Choveu durante todo o trajeto. E pelas 4 horas de viagem, eu chorei e escrevi um poema que virou um pedido para que o meu pai coubesse. Fiz um poema para o meu pai caber na poesia.
Foi o poema mais difícil que escrevi. Não me lembro dos outros detalhes daquela viagem de táxi, mas me lembro que choveu durante as 4 horas, enquanto eu, com o celular nas mãos, escrevia linha por linha do poema.
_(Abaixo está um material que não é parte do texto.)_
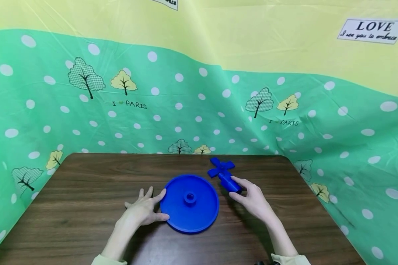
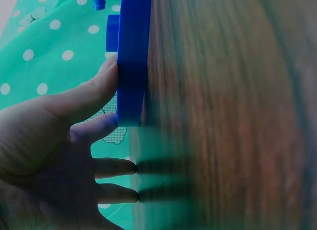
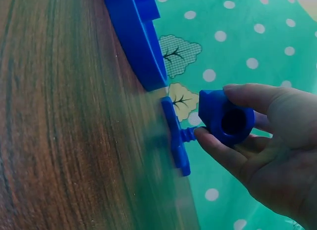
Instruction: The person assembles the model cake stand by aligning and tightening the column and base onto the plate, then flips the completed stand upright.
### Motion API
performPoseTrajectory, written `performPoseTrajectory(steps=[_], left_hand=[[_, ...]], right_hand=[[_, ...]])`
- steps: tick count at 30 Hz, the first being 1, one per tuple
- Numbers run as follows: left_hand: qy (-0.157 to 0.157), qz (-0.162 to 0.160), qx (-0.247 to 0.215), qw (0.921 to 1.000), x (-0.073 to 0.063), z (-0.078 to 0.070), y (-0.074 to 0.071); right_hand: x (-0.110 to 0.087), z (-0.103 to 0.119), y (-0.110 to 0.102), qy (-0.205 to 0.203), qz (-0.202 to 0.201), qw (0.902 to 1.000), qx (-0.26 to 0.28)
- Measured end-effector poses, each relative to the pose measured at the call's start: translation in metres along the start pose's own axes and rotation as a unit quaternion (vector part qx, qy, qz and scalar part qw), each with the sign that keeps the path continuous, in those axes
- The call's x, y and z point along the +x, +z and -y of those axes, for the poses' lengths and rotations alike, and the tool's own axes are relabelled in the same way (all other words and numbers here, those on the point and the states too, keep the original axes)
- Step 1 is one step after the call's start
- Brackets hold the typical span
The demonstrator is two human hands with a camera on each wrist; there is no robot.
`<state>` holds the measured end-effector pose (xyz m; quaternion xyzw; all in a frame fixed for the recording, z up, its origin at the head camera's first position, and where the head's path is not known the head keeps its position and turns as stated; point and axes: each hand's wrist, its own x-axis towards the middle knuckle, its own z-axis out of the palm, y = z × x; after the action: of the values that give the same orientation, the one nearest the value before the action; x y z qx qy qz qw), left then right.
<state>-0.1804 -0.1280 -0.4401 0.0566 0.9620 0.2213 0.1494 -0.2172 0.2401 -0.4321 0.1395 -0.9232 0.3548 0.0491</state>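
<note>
A round blue disc [image 1: 202, 217] with a raised rim and a short hollow hub at its centre lies flat on the table. My left hand [image 1: 142, 209] touches its left edge with thumb and index finger, the other fingers spread out straight. To the right of the disc, my right hand [image 1: 253, 200] holds a blue hollow cylinder [image 1: 230, 184] between thumb and fingers. Its dark open end [image 3: 234, 122] faces the camera in the right wrist view. Just beyond the cylinder lies a blue four-armed cross piece [image 1: 215, 172], whose ridged stem [image 3: 189, 134] sticks upward from the table.
The dark wood-grain table [image 1: 86, 206] carries all the blue parts. A green and yellow cloth [image 1: 199, 92] printed with dots and trees hangs behind the table and along its sides.
</note>
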Motion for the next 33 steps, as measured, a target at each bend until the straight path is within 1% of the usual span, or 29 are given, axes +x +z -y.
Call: performPoseTrajectory(steps=[5, 11, 18, 26, 28, 33], left_hand=[[-0.008, -0.001, -0.008, 0.9999, -0.003, -0.003, 0.002], [-0.010, 0.005, -0.014, 0.9998, -0.008, -0.004, 0.004], [-0.007, 0.012, -0.015, 0.9998, -0.016, -0.004, 0.004], [0.002, 0.023, -0.015, 0.9996, -0.018, -0.004, 0.004], [0.004, 0.024, -0.014, 0.9996, -0.019, -0.004, 0.004], [0.009, 0.024, -0.008, 0.9997, -0.020, -0.003, 0.005]], right_hand=[[-0.002, 0.001, -0.002, 0.003, 0.004, 0.9999, 0.016], [-0.006, 0.003, -0.004, 0.006, 0.008, 0.9999, 0.014], [-0.009, 0.008, -0.005, -0.002, 0.006, 0.9998, 0.017], [-0.011, 0.010, -0.006, 0.003, 0.008, 0.9995, 0.030], [-0.013, 0.010, -0.008, 0.006, 0.008, 0.9993, 0.035], [-0.019, 0.011, -0.011, 0.017, 0.007, 0.9975, 0.068]])
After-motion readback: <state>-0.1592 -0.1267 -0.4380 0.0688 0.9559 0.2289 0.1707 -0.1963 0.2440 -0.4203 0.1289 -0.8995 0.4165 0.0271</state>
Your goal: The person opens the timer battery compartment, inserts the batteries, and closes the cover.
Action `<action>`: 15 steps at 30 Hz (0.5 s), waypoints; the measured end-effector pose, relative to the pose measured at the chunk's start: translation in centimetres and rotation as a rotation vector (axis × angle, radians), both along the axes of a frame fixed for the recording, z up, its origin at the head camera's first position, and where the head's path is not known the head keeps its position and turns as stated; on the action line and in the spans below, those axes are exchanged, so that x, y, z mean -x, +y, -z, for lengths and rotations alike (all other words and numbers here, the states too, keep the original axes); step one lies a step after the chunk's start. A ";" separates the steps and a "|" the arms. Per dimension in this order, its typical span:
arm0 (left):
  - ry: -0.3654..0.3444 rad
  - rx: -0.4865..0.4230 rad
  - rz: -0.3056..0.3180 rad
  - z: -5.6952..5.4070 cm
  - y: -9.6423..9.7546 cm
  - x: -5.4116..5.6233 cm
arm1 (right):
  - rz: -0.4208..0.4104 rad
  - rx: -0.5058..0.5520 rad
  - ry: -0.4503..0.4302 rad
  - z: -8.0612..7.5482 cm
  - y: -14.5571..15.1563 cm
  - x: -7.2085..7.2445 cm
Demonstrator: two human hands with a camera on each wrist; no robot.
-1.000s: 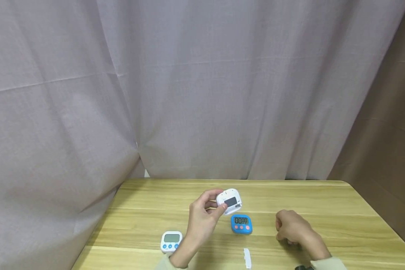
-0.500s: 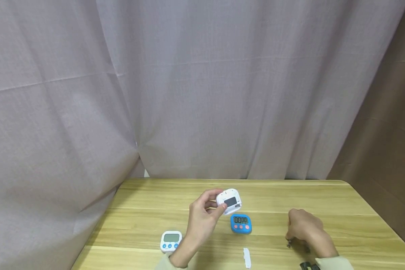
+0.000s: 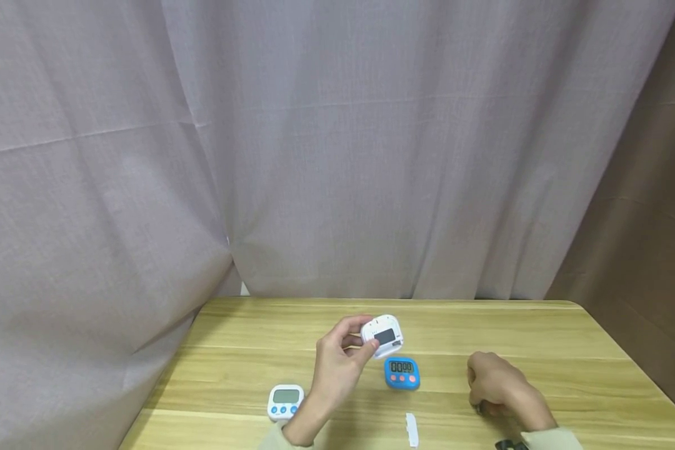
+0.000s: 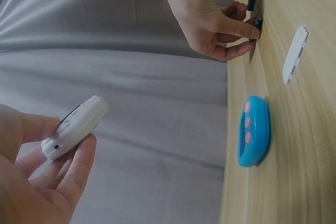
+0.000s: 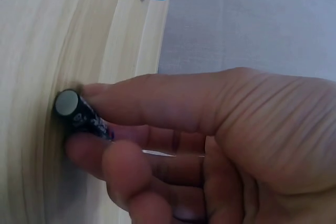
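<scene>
Furthest left on the table (image 3: 230, 350), we saw a white timer (image 3: 285, 401) with blue buttons, its blank screen turned up toward us. Next came the left hand (image 3: 337, 369), raised above the wood, its thumb and fingers curled round the edge of another timer (image 3: 384, 334), also white; we judged that this grip near the rim served to leave the back facing us, with most of its dark panel uncovered. Just below it in the head view sat a blue timer (image 3: 402, 374) with pink buttons, its screen reading zeros, and nearer the person lay a loose white strip (image 3: 412, 430), placed between the hands, perhaps for easy reach. Furthest right, the right hand (image 3: 497, 384) hung low, thumb and fingertip pinching a dark battery (image 5: 81, 113) by its sides, likely to leave its flat end free. We could not tell whether it touched the wood. Just beside it was a second battery (image 4: 252, 0), seemingly ungripped.
</scene>
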State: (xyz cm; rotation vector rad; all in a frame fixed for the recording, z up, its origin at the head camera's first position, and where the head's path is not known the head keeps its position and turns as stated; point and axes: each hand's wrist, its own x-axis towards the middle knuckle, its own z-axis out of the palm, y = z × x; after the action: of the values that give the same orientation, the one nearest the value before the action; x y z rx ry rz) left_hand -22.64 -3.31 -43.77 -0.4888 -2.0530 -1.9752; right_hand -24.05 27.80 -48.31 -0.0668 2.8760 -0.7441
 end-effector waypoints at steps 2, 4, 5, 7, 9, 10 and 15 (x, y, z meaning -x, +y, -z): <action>0.001 -0.003 0.001 0.0 0.0 0.0 | -0.006 -0.003 0.012 0.0 0.0 0.0; 0.002 -0.005 0.000 0.0 0.0 0.0 | -0.008 -0.007 0.025 0.0 -0.1 0.0; 0.002 -0.005 -0.001 0.0 0.0 0.0 | -0.007 -0.010 0.034 -0.1 -0.1 0.0; 0.003 -0.005 -0.002 0.0 0.0 0.0 | -0.012 0.001 0.045 -0.2 -0.2 0.0; 0.004 -0.001 -0.003 0.0 0.0 0.0 | -0.024 0.025 0.058 -0.4 -0.4 0.1; 0.004 0.000 -0.003 0.0 0.0 0.0 | -0.035 0.044 0.058 -0.5 -0.5 0.1; 0.005 -0.002 -0.002 0.0 0.0 0.0 | -0.108 0.149 0.072 -1.0 -0.8 0.3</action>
State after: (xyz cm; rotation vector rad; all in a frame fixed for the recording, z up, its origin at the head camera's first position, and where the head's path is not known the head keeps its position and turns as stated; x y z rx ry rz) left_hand -22.67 -3.34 -43.78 -0.4908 -2.0470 -1.9728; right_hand -24.34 26.96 -47.31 -0.2714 2.8515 -0.9518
Fiz uma espécie de oração ou ladainha, que reforçava o pedido para que o meu pai coubesse, um poema com todo meu amor e minhas histórias com o velho. Também virou o poema mais agridoce que já escrevi, que recorda o tamanho da vida do meu pai e prova que ele não ia mesmo caber no céu.
Fiz um poema para o meu pai caber, mas que na verdade era um poema para que o meu choro, naquelas 4 horas dentro do táxi, coubesse.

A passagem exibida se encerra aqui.